Direct Mode Coding For Bi-Predictive Pictures in the H.264 Standard
The new H.264 (MPEG-4 AVC) video coding standard can achieve considerably higher coding efficiency
compared to previous standards. This is accomplished mainly due to the consideration of variable block sizes for
motion compensation, multiple reference frames, intra prediction, but also due to better exploitation of the
spatiotemporal correlation that may exist between adjacent Macroblocks, with the SKIP mode in Predictive (P)
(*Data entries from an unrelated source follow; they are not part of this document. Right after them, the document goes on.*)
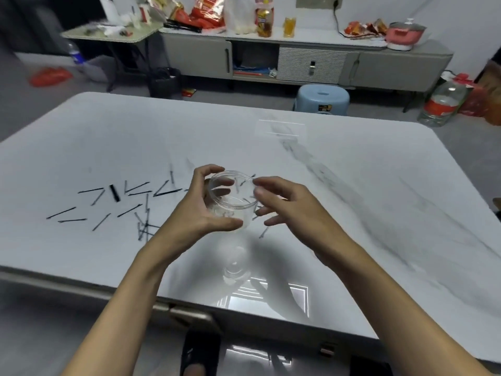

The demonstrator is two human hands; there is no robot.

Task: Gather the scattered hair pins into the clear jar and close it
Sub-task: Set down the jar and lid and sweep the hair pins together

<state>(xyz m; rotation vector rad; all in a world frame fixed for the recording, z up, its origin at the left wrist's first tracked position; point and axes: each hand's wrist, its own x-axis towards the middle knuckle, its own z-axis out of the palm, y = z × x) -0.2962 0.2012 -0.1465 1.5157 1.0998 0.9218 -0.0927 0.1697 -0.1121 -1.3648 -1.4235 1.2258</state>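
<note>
Surface: white marble-look table [352,213] with grey veins, glossy, reflecting the hands near its front edge.
Background: long grey cabinet [401,63] along the wall with snack bags and a pink pot [404,35] on top; a blue stool [321,99] on the floor behind the table; a large plastic bottle [442,104] at the right.
Clear jar: the clear jar [232,200] is held above the table, near its middle, with the mouth open and tilted a little toward the camera; no lid is on it.
Left hand: the left hand [202,207] is curled around the left side of the jar, thumb under and in front, fingers behind the rim; it holds the jar.
Right hand: the right hand [284,202] is just beside the right side of the jar, fingers half open; thumb and forefinger are at the rim, and I cannot tell if they pinch anything.
Hair pins: black hair pins [113,202] lie scattered on the table left of the jar; some more lie under and right of the hands.
Inside the jar: it looks empty, but blur makes this uncertain.
</note>
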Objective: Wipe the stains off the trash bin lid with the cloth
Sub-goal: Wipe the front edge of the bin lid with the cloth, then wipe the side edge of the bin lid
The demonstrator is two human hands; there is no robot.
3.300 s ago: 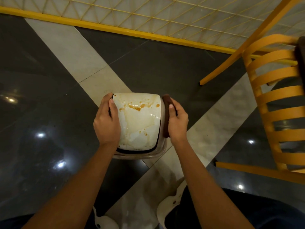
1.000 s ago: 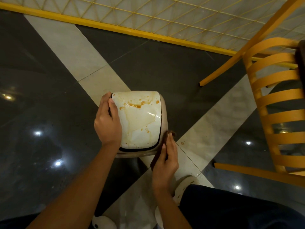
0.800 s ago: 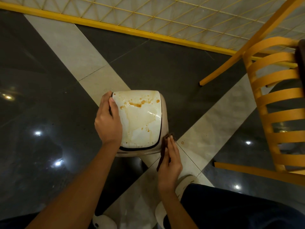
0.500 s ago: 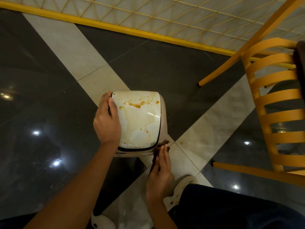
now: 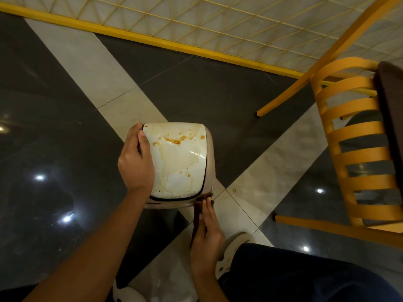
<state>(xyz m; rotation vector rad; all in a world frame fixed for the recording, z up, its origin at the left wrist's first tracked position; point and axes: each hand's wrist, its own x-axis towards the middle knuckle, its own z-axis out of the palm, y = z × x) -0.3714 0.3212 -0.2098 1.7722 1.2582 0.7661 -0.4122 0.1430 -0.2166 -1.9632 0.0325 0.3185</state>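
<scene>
Left hand [image 5: 135, 162] grips the 9 o'clock edge of the trash bin lid [image 5: 177, 162], fingers curled over the rim, steadying the bin on the floor [image 5: 65, 127]. Right hand [image 5: 206, 234] presses the dark cloth [image 5: 197, 216] flat against the bin body at the lid's 5 o'clock corner, fingers extended along the fabric.

Task progress, as judged from the lid surface: little or nothing is done on top. Orange-brown stains [image 5: 172, 140] sit toward 12 o'clock, smaller spots lie near centre and 6 o'clock, and pale run marks cross the white panel. The full top face is left to wipe.

Clearance: the lid's 12 o'clock and 3 o'clock edges are unobstructed, with bare floor beyond. A yellow chair [image 5: 353, 153] stands well apart at 3 o'clock. The person's shoe [image 5: 233, 247] lies near the right hand at 5 o'clock, limiting room there.
</scene>
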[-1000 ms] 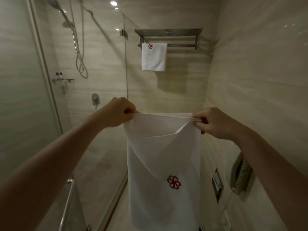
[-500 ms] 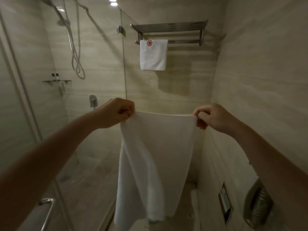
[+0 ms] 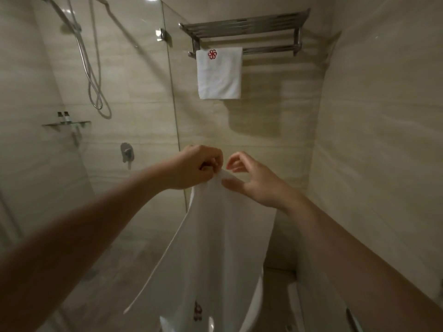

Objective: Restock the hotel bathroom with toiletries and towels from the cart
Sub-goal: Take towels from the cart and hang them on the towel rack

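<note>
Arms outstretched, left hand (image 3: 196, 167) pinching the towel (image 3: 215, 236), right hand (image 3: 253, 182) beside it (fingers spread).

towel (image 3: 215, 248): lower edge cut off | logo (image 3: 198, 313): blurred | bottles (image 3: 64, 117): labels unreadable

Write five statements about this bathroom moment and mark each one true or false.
1. The left hand grips the top of the held towel. True.
2. The towel rack is bare. False: a folded towel hangs from the left end of its lower bar.
3. Two small bottles stand on the shower shelf. True.
4. Both hands hold the towel stretched wide. False: the right hand is close beside the left, with its fingers loosely spread.
5. The folded towel's logo is blue. False: it is red.
</note>
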Demonstrator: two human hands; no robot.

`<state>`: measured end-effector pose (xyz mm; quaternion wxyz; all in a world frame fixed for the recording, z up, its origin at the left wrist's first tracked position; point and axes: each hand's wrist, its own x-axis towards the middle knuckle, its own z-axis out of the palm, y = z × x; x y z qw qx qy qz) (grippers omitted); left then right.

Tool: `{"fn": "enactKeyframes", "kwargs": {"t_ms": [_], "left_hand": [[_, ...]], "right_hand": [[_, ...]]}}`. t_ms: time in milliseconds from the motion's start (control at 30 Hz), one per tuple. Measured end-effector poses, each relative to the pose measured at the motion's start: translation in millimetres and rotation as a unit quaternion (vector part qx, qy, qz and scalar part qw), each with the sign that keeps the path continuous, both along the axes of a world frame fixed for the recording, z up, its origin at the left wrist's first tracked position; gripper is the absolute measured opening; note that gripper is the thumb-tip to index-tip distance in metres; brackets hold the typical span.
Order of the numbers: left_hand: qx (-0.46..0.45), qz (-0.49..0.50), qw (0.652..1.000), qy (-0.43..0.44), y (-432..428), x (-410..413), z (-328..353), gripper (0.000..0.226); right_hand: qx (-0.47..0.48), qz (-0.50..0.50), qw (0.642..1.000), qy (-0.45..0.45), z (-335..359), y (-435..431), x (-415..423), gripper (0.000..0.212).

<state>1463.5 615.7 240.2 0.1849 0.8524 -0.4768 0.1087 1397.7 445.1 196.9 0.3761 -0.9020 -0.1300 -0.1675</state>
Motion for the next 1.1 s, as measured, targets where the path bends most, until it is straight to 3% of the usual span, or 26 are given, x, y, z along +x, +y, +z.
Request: {"fn": "enactKeyframes", "kwargs": {"t_ms": [100, 200, 267, 367, 467, 567, 667, 733, 867, 933, 1100], "left_hand": [[-0.072, -0.041, 0.995, 0.054, 6.9, 32.4, -0.4, 0.029], [-0.177, -0.057, 0.975, 0.120, 13.5, 65.1, -8.4, 0.027], [-0.252, -0.049, 0.958, 0.129, 14.1, 83.0, -14.7, 0.025], [-0.305, -0.014, 0.943, 0.130, 7.3, 104.8, -21.7, 0.023], [-0.350, -0.020, 0.924, 0.151, -5.9, 129.0, -28.0, 0.021], [-0.289, -0.049, 0.929, 0.224, -16.2, 155.1, -48.5, 0.024], [-0.138, -0.007, 0.975, 0.173, -18.6, 188.4, -74.0, 0.048], [-0.099, 0.045, 0.986, 0.126, -19.9, 212.0, -77.4, 0.060], [-0.096, 0.097, 0.987, 0.088, -36.2, 244.7, -62.3, 0.063], [-0.097, 0.101, 0.986, 0.086, -48.8, 255.7, -59.3, 0.055], [-0.211, 0.073, 0.955, 0.197, -74.3, 267.6, -53.1, 0.034]], "right_hand": [[0.042, 0.029, 0.998, 0.022, 10.7, 21.9, 44.7, 0.031], [0.006, 0.027, 1.000, 0.007, 20.6, 26.3, 79.2, 0.017], [-0.038, 0.014, 0.999, -0.014, 27.9, 23.3, 97.3, 0.020], [-0.099, 0.011, 0.995, -0.003, 37.7, 13.8, 121.2, 0.022], [-0.097, 0.030, 0.995, 0.004, 45.7, 0.9, 144.5, 0.021], [-0.093, 0.031, 0.995, -0.024, 51.0, -19.1, 167.2, 0.015], [-0.108, 0.007, 0.994, -0.030, 56.5, -47.8, 186.4, 0.017], [-0.142, -0.004, 0.990, -0.017, 57.5, -68.9, 199.3, 0.016], [-0.206, -0.024, 0.978, -0.010, 53.7, -105.8, 228.6, 0.016], [-0.202, -0.027, 0.979, -0.023, 52.0, -120.0, 243.2, 0.016], [-0.103, 0.000, 0.991, -0.088, 41.5, -137.6, 268.3, 0.014]]}}
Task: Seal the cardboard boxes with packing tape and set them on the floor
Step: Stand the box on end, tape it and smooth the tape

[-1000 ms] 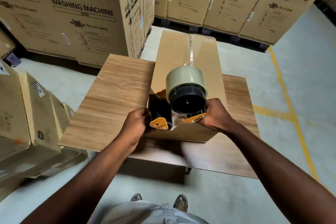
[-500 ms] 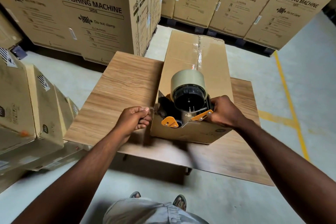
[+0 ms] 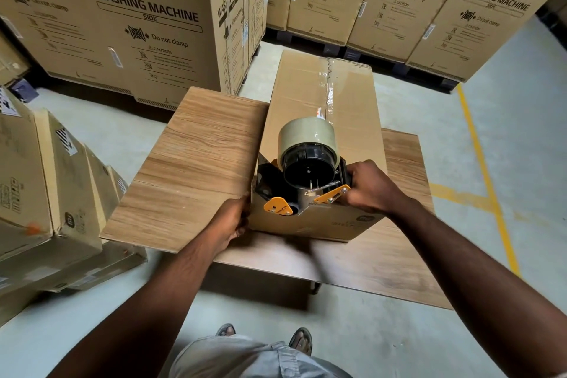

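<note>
Wooden table (image 3: 190, 169): box (image 3: 306, 95) runs lengthwise away; right hand (image 3: 371, 190) grips the tape dispenser (image 3: 306, 169), left hand (image 3: 228, 219) touches its corner, grip unclear.

A warehouse storage area. Tall cardboard cartons (image 3: 122, 24) printed "LG", "WASHING MACHINE SIDE" and "Do not clamp" stand in close rows along the back and the left, the back row raised on dark pallets (image 3: 352, 54). The floor (image 3: 537, 132) is pale painted concrete, crossed on the right by a worn yellow line (image 3: 478, 163) of the kind that marks aisles. Smaller boxes (image 3: 46, 178) with shipping labels are stacked at the left edge. In the open floor stands a wood-grain table (image 3: 190, 169). Across its far and near edges lies a long cardboard box (image 3: 300, 95) with a tape dispenser (image 3: 306, 169) on top.
</note>
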The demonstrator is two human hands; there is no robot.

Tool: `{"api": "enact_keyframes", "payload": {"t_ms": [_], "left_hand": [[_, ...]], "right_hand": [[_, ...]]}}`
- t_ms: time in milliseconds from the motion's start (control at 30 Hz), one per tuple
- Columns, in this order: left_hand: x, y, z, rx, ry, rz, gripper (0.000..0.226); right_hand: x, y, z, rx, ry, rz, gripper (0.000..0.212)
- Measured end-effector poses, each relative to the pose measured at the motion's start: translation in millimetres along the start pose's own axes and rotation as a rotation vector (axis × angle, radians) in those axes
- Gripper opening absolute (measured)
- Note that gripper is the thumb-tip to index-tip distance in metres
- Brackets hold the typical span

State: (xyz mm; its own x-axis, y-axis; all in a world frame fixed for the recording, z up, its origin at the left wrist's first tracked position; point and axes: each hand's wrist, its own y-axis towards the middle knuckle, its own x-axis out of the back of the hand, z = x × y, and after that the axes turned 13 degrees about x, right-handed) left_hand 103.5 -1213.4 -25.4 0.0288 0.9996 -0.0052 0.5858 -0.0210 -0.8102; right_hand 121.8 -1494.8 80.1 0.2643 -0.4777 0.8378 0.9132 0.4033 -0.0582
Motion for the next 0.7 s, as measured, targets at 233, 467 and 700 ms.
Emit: {"api": "enact_keyframes", "payload": {"t_ms": [233, 467, 700], "left_hand": [[-4, -1, -18, -0.154, -0.205, 0.046, 0.021], [-3, -11, -33, -0.318, -0.146, -0.087, 0.014], [-2, -13, -36, -0.504, 0.148, -0.164, 0.035]], "right_hand": [[-2, 1, -6, -0.012, 0.001, 0.004, 0.023], [4, 5, -5, 0.01, 0.048, 0.124, 0.026], [10, 2, 1, 0.054, 0.043, 0.222, 0.028]]}}
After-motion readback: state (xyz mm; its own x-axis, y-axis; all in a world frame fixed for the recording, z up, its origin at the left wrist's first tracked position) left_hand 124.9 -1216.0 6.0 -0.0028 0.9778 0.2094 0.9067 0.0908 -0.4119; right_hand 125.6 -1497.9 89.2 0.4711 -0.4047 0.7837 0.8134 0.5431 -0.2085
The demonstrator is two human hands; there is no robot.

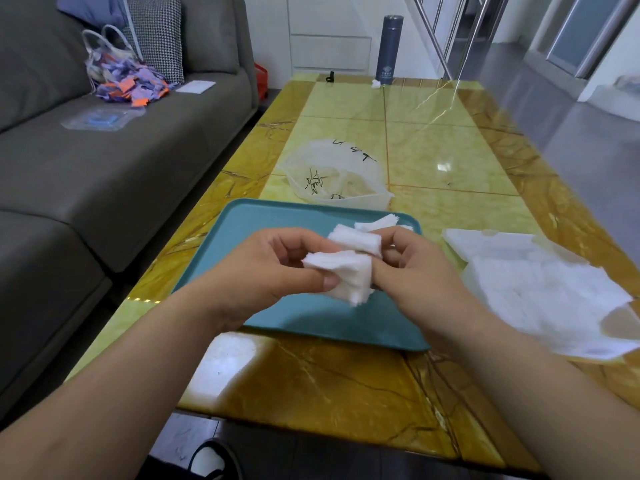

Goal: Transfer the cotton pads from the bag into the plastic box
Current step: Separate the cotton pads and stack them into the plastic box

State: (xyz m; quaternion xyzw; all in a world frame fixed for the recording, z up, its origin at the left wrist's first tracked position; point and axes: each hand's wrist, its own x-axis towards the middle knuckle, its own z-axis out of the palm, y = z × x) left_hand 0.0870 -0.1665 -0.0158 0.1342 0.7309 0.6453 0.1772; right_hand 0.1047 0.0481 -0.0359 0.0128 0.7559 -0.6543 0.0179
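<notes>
My left hand (266,271) and my right hand (415,271) both grip a stack of white square cotton pads (349,268) above a teal tray (298,317). The stack is split and skewed into two bunches. A few more cotton pads (381,221) lie on the tray's far right corner. A translucent plastic box (332,174) with black writing stands just beyond the tray. To the right lies the crumpled clear bag (540,289) with white pads showing through it.
The table is yellow-brown marble (311,386) under glass. A grey flask (389,50) and a small white scrap stand at its far end. A grey sofa (104,168) runs along the left, carrying a bag of purple and orange packets (131,84).
</notes>
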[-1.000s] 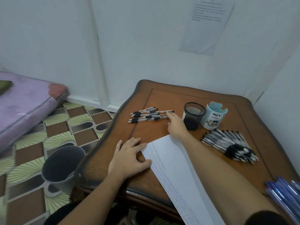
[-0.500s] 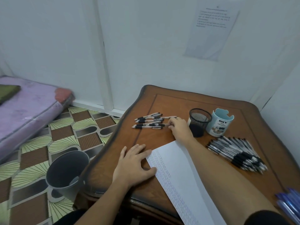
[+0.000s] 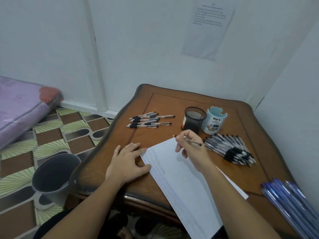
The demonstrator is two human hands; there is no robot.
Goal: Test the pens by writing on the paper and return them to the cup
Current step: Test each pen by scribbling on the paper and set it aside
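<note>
A white sheet of paper (image 3: pixel 183 171), lined with rows of small writing along its left side, lies on the wooden table (image 3: pixel 241 121). My left hand (image 3: pixel 127 161) rests flat on the table with its fingers on the paper's left edge. My right hand (image 3: pixel 191 149) holds a pen (image 3: pixel 192 142) over the paper's far corner. A black mesh cup (image 3: pixel 194 120) and a light blue cup (image 3: pixel 214 122) stand behind it. Several pens (image 3: pixel 149 120) lie in a small group at the far left. A larger pile of pens (image 3: pixel 229 149) lies to the right.
Several blue pens (image 3: pixel 291 202) lie at the table's near right edge. A grey bin (image 3: pixel 53 176) stands on the patterned floor left of the table. A purple mattress (image 3: pixel 22 104) lies at the far left. White walls close the back and right, with a printed sheet (image 3: pixel 209 26) stuck up.
My right hand has picked a pen from the small far-left group and drawn back with it to the paper's far corner. My left hand stays on the paper's edge.
</note>
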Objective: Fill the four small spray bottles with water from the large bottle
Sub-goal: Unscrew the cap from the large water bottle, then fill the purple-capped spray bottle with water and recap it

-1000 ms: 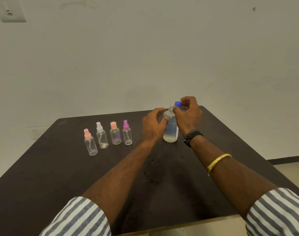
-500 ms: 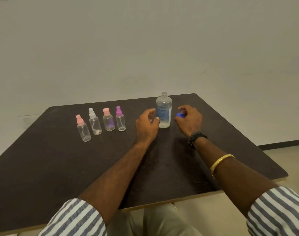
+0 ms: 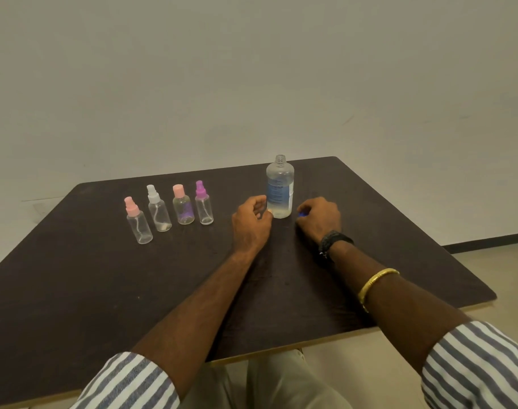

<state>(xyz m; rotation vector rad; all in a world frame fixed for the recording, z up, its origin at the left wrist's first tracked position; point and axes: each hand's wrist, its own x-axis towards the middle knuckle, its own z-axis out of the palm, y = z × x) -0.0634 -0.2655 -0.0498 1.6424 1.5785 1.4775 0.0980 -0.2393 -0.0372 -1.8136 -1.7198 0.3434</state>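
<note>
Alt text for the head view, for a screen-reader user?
An uncapped large bottle stands on a dark table, with the left hand loosely curled beside its base and the right hand holding a blue cap nearby. Four small spray bottles, tops on, stand in a row to its left.

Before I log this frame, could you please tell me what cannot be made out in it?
Head view only.
Blue cap: mostly hidden under the right hand; whether it is gripped or set down is unclear.
Large bottle label: print too small to read.
Four small spray bottles: too small to tell whether they hold any water.
Left hand: its fingertips curl out of sight; contact with the large bottle is unclear.
</note>
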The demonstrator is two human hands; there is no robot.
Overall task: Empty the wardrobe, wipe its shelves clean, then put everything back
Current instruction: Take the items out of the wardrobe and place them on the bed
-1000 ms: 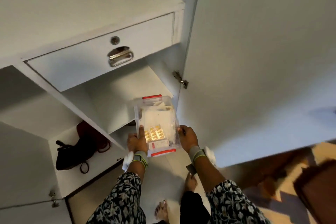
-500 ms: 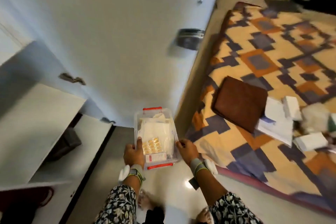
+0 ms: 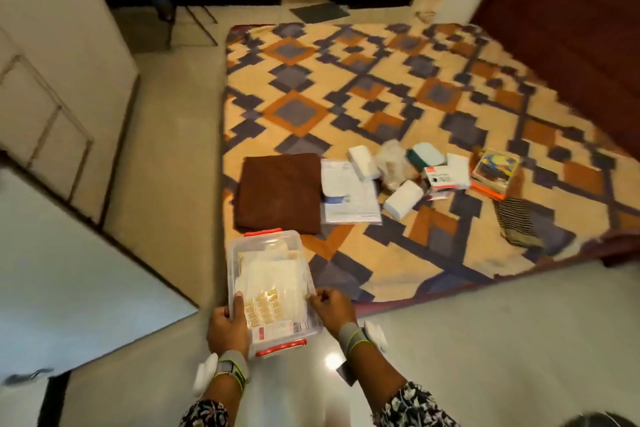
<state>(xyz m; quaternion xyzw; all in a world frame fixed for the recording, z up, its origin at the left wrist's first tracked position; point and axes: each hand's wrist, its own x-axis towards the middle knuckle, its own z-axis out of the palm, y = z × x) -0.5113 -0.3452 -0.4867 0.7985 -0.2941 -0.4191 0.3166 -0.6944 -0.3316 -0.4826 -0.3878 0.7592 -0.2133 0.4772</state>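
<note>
**While held over the floor: packed box one slip from a spill**

While carried level just ahead of both wrists, stays over the glossy pale floor (image 3: 485, 340) rather than on any surface: clear plastic storage box with red end clips (image 3: 273, 274), packed with white sachets and a yellow blister strip. Gripped at its near end only. Left hand (image 3: 227, 326) wrapped round the near left corner, thumb flat on the lid. Right hand (image 3: 334, 308) curled against the right long side, fingertips hooked at the rim.

Likely trouble: with both grips near one end, could dip at the far end and slide off slick plastic. Cannot tell whether the red clips are latched; if not, risks a popped lid and scattered packets. If set half on the folded brown cloth (image 3: 280, 192) just beyond the fingertips, would sit tilted.

Edges and room: near edge of the patterned orange-and-blue bedspread (image 3: 381, 97) lies just ahead of the right hand. Bare patch ahead and right of that hand, short of the loose papers (image 3: 346, 198). Far more open spread beyond. White wardrobe door (image 3: 69, 270) close off the left hand; worth keeping that elbow in.
</note>
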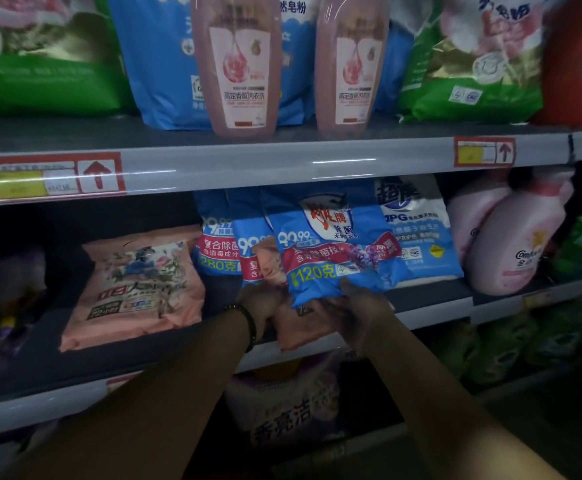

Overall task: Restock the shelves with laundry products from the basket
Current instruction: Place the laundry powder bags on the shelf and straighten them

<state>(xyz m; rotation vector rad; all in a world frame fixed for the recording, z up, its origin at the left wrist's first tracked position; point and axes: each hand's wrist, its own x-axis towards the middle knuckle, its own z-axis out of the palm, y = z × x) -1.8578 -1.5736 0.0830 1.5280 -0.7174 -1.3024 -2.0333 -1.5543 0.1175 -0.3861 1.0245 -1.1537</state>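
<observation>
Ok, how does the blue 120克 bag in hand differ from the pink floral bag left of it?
The blue bag is held upright, the right hand gripping its lower edge; the pink floral bag lies back untouched. The blue bag crowds against other blue bags; the pink floral bag lies apart. The blue bag has a red band, the pink floral bag a flower print. Both are soft pouches.

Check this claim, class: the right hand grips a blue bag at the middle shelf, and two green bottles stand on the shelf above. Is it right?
Not quite. The head view shows the two bottles on the upper shelf are pink, not green. The rest holds: the right hand grips the blue bag at the middle shelf.
</observation>
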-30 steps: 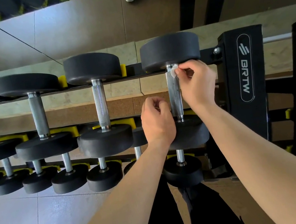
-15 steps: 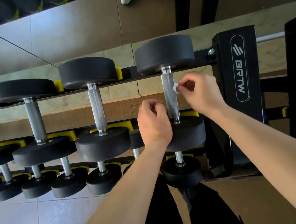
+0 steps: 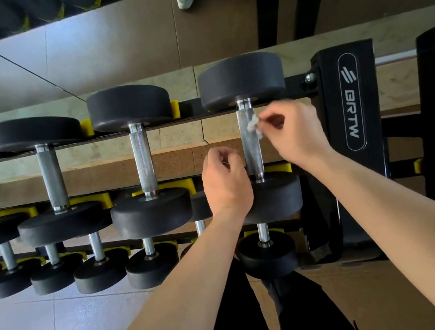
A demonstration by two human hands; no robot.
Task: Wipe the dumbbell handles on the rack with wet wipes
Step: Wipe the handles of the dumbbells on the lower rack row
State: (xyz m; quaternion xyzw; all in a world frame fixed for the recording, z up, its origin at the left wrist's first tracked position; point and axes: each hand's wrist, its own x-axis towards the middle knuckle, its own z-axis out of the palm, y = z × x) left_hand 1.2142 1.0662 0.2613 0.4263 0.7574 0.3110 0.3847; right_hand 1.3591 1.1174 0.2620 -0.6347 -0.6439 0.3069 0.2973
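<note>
Right hand [image 3: 297, 132] pinches wet wipe [image 3: 254, 128] to the end dumbbell handle [image 3: 250, 146]'s right side, near the rack upright [image 3: 361, 173]; left hand [image 3: 225, 183], fingers curled empty, flanks its left.

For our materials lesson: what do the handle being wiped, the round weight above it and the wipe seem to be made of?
The handle looks like steel: bright, silvery, finely cross-hatched. The weight seems rubber-coated: matte black, no shine. The wipe is thin white cloth or paper, crumpled in the right hand's pinch.
</note>
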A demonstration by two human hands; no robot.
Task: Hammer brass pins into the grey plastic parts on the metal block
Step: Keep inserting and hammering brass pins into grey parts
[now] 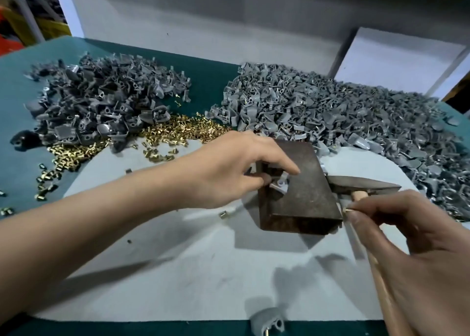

slices and the two DIRECT modes in Bi-predictive (B) slices. These modes, when signaled, could in effect represent
the motion of a macroblock or block without having to transmit any additional motion information required by other
Inter macroblock types. This property also allows these modes to be highly compressible especially due to the
consideration of Run Length Coding strategies. Although for SKIP mode spatial correlation of motion vectors from
adjacent macroblocks is used to predict its motion parameters, until recently DIRECT Mode considered only
temporal correlation of adjacent pictures. In this paper we introduce alternative methods for the generation of the
motion information for the DIRECT Mode using spatial or combined spatiotemporal correlation. Considering that
temporal correlation requires that the motion and timestamp information from previous pictures are available in both
the encoder and decoder, it is shown that our spatial-only method can reduce or eliminate such requirements while,
at the same time, achieving similar performance. The combined methods on the other hand, by jointly exploiting
spatial and temporal correlation either at the macroblock or slice/picture level, can achieve even higher coding
efficiency. Finally, improvements on the existing Rate Distortion Optimization related to B slices within the H.264
codec are also presented, which can lead to improvements of up to 16% in bitrate reduction or, equivalently, more
than 0.7dB in PSNR.
0